Identify every line in the records below that contains the word "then", and reproduce each one.

[Data extracted from a collection]
===

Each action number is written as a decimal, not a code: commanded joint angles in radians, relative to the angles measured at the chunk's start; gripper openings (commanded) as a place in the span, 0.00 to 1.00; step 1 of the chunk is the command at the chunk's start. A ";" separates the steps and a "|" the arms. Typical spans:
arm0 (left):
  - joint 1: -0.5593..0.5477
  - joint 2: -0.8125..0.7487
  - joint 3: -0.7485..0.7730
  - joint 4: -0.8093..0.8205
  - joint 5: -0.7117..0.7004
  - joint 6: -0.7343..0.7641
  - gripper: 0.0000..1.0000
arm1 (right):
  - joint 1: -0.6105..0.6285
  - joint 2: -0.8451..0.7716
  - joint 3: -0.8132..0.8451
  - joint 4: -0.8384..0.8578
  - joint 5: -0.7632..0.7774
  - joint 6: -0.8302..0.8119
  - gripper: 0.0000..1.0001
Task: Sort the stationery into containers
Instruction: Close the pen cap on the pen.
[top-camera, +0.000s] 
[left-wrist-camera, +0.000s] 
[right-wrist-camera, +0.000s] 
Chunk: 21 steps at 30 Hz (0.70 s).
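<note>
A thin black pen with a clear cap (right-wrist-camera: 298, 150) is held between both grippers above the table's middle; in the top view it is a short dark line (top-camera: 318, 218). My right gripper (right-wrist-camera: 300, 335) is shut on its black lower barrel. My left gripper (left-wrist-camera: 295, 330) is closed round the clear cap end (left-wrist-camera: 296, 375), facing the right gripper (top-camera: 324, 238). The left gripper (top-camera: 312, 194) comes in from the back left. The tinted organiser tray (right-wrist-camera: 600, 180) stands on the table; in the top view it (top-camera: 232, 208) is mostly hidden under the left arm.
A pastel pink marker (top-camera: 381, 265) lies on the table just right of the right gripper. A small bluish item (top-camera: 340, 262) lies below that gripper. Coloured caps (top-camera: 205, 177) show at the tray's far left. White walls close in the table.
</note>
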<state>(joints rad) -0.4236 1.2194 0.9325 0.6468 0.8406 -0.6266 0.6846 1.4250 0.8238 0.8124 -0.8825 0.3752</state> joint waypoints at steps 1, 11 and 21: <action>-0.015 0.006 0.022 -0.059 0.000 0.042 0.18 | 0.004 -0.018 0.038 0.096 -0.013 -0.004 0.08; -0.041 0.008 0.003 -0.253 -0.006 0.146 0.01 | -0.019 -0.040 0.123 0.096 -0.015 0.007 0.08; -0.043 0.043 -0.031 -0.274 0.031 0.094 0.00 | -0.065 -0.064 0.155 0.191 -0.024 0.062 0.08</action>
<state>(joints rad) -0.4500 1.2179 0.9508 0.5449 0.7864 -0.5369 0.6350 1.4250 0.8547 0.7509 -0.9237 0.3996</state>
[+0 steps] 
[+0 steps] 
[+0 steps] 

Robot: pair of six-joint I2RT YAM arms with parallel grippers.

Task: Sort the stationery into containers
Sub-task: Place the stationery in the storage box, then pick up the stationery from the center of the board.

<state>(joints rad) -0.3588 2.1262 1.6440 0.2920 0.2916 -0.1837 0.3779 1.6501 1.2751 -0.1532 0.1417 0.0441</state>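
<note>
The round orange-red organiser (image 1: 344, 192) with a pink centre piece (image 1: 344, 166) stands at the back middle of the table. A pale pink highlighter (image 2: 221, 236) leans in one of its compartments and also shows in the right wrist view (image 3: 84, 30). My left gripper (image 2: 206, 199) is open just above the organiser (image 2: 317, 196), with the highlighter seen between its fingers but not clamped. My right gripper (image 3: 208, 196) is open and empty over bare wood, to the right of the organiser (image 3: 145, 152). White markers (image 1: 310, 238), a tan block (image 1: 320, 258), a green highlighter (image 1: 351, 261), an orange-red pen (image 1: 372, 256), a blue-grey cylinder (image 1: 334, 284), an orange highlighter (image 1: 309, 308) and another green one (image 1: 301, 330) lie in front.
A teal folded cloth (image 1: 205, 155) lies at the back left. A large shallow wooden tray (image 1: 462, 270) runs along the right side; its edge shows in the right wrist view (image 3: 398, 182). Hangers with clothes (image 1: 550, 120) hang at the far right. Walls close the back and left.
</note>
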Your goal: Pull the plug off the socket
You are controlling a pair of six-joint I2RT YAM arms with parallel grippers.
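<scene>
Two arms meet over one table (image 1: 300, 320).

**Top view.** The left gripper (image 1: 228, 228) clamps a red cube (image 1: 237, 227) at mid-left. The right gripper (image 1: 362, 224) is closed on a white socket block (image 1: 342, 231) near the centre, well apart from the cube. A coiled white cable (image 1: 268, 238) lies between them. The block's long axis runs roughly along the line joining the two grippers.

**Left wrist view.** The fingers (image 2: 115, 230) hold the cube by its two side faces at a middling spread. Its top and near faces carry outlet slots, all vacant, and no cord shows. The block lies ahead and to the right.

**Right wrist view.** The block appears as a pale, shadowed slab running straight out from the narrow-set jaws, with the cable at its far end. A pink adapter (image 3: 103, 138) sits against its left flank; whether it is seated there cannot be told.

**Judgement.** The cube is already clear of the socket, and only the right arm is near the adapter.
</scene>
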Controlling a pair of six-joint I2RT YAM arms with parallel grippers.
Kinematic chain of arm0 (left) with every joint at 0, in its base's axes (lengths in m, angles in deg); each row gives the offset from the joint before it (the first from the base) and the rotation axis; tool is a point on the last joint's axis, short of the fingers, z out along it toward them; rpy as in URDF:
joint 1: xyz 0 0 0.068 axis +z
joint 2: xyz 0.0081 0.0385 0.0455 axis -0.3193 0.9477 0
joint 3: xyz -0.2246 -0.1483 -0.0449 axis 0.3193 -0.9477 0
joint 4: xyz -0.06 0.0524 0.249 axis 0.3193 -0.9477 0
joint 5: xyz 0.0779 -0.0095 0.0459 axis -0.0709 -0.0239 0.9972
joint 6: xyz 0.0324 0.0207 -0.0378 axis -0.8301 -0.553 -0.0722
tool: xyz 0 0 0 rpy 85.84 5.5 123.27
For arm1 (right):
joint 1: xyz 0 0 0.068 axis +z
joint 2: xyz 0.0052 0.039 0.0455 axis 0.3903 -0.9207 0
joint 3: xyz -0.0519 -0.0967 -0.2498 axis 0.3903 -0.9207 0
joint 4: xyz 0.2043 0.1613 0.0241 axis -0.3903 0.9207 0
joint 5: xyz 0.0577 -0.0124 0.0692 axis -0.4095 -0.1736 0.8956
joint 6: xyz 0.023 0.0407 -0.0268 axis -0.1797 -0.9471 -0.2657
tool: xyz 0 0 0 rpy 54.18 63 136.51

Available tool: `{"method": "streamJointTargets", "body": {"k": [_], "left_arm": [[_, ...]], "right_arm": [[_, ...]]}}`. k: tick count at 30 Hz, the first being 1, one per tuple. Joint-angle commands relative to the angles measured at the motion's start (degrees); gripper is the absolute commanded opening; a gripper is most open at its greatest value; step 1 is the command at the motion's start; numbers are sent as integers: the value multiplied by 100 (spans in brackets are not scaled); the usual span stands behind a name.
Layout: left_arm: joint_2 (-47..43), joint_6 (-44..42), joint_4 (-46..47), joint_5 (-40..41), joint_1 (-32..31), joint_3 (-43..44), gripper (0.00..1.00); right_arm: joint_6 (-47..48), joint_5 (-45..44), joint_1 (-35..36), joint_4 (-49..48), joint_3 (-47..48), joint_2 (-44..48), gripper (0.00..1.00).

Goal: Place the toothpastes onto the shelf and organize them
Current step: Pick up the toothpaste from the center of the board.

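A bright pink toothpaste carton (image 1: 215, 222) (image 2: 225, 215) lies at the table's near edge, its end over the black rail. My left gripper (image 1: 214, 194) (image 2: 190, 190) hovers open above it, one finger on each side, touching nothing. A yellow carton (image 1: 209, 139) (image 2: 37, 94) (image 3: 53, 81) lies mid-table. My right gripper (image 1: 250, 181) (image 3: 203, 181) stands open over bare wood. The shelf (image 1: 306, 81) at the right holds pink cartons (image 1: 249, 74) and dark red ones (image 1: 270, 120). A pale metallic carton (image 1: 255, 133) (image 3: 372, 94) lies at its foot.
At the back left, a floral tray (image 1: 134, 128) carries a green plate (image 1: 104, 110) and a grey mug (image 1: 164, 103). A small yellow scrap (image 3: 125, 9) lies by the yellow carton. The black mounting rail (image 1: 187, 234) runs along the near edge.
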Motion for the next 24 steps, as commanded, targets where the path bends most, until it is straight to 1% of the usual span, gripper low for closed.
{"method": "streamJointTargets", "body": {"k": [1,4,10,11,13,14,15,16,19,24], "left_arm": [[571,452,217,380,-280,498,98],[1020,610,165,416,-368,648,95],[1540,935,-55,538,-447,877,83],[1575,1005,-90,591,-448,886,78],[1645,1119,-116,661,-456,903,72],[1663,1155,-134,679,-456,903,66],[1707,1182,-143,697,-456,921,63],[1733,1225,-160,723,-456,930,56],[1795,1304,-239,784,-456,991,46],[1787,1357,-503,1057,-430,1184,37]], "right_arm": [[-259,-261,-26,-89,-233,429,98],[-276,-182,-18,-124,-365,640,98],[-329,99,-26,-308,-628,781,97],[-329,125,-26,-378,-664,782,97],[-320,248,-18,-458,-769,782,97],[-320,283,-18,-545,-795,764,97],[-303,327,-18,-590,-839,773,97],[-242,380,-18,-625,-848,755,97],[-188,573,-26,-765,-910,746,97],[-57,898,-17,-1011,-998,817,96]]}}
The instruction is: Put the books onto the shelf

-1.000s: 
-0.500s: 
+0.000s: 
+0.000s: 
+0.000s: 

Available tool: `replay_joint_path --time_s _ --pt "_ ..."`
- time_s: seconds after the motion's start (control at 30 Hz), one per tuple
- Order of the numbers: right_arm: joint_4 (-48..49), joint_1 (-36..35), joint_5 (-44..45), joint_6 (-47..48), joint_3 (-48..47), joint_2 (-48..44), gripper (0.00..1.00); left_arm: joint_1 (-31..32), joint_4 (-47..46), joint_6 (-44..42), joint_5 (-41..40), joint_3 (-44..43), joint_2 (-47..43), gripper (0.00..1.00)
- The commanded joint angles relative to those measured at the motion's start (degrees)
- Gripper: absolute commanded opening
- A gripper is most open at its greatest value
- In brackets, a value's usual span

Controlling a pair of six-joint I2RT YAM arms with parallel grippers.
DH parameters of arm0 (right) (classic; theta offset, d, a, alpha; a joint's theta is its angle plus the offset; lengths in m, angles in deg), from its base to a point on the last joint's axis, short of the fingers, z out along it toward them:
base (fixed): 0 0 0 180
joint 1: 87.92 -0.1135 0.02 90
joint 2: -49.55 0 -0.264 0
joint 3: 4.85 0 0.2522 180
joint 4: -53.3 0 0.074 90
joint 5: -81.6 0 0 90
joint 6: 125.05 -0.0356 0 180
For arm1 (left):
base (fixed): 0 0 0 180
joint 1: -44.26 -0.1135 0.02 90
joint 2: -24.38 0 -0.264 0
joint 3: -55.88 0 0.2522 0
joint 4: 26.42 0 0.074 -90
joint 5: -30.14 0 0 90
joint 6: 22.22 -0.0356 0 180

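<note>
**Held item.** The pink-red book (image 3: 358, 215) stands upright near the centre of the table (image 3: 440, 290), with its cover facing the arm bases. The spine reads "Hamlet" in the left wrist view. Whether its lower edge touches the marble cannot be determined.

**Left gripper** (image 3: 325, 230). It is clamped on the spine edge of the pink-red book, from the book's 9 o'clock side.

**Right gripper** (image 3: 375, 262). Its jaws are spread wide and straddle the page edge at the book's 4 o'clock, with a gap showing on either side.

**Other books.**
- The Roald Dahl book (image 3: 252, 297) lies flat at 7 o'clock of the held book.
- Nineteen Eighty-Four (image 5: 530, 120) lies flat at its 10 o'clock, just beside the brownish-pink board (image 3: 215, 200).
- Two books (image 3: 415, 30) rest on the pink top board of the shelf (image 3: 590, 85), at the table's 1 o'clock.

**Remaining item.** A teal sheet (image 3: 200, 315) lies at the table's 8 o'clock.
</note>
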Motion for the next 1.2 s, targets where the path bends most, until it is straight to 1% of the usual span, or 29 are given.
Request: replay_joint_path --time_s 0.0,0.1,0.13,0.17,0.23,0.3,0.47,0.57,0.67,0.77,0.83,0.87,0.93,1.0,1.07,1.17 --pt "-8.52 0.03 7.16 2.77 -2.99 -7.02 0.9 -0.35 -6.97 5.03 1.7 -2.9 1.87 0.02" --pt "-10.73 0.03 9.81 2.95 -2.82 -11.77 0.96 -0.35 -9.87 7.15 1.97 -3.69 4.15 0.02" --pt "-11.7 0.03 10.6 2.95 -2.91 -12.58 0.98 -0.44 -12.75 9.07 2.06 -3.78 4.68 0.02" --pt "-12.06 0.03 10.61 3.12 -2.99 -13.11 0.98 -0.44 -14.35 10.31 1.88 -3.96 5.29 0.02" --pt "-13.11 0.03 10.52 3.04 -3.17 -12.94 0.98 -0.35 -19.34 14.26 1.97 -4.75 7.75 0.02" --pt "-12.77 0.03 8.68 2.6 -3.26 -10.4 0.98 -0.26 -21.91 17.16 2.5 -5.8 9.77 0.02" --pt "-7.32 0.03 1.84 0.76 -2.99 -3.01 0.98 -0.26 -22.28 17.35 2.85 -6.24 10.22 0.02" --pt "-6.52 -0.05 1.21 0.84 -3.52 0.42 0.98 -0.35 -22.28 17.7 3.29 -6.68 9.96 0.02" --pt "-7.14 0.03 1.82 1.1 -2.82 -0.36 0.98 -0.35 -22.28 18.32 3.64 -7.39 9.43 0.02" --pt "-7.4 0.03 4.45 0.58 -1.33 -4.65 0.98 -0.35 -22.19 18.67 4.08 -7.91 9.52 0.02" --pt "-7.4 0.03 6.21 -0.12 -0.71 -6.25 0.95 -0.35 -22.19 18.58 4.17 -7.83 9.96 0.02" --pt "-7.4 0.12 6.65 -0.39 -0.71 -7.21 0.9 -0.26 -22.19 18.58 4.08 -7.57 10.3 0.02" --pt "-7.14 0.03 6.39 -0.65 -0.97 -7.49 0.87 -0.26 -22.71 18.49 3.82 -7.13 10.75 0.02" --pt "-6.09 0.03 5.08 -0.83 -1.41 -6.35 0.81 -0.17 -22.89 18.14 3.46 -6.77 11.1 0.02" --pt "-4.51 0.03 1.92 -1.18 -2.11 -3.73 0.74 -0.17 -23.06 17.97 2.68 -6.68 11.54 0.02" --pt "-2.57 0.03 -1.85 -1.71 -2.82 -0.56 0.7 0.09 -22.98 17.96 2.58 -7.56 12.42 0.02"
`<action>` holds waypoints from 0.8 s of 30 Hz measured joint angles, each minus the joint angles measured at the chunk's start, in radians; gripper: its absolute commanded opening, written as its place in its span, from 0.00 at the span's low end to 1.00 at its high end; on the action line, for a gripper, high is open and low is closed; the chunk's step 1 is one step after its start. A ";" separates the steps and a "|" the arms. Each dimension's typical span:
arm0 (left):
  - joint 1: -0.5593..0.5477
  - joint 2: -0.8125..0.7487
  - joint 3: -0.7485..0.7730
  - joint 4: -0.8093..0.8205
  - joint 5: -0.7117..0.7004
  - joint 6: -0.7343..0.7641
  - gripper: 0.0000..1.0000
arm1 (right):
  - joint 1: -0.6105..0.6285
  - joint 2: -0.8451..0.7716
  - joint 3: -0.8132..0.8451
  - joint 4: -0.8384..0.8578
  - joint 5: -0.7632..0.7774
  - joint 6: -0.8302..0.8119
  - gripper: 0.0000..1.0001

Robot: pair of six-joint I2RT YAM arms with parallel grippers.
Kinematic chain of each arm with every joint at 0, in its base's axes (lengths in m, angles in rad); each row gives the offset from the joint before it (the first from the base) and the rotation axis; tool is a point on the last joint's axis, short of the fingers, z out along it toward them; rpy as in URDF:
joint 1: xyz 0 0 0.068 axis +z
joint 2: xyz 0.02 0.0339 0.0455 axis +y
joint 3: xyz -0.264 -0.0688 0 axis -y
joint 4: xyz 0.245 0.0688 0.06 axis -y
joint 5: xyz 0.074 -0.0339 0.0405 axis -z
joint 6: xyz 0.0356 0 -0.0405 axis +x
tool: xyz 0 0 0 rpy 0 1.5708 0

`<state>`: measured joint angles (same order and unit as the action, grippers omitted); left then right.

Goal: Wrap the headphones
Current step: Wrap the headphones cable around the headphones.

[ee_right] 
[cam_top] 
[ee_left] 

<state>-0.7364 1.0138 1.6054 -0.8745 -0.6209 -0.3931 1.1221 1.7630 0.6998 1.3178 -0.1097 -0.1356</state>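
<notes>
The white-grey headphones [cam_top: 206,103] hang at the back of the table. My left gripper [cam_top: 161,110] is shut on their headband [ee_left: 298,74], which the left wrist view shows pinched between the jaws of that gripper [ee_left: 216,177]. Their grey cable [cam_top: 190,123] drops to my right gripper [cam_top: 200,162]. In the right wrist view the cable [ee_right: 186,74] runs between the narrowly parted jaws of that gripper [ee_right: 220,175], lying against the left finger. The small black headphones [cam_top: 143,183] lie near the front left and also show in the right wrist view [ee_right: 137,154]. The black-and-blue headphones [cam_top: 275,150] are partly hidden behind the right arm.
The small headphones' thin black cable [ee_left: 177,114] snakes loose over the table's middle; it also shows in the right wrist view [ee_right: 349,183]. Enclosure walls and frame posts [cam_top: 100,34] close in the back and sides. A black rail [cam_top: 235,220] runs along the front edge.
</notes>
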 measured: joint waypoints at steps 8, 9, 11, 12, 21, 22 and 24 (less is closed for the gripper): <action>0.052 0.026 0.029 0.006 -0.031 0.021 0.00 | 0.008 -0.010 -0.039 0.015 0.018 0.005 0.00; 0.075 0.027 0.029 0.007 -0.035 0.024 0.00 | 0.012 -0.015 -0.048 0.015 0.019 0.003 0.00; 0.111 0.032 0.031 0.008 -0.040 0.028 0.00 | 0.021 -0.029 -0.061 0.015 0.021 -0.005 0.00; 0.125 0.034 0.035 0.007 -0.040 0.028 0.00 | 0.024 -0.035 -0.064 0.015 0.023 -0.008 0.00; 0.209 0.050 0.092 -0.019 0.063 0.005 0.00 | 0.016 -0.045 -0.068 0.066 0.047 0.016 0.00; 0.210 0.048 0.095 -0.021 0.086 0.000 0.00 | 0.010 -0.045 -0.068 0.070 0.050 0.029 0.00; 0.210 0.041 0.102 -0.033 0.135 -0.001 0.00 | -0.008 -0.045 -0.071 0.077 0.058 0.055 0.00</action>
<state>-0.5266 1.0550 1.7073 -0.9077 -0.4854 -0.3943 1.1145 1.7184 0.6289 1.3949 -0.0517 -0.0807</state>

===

Result of this task
Sub-task: Place the stationery in the storage box, then pick up the stationery from the center of the board.
`<state>`: measured joint angles (same order and unit as the action, grippers omitted); left then right.

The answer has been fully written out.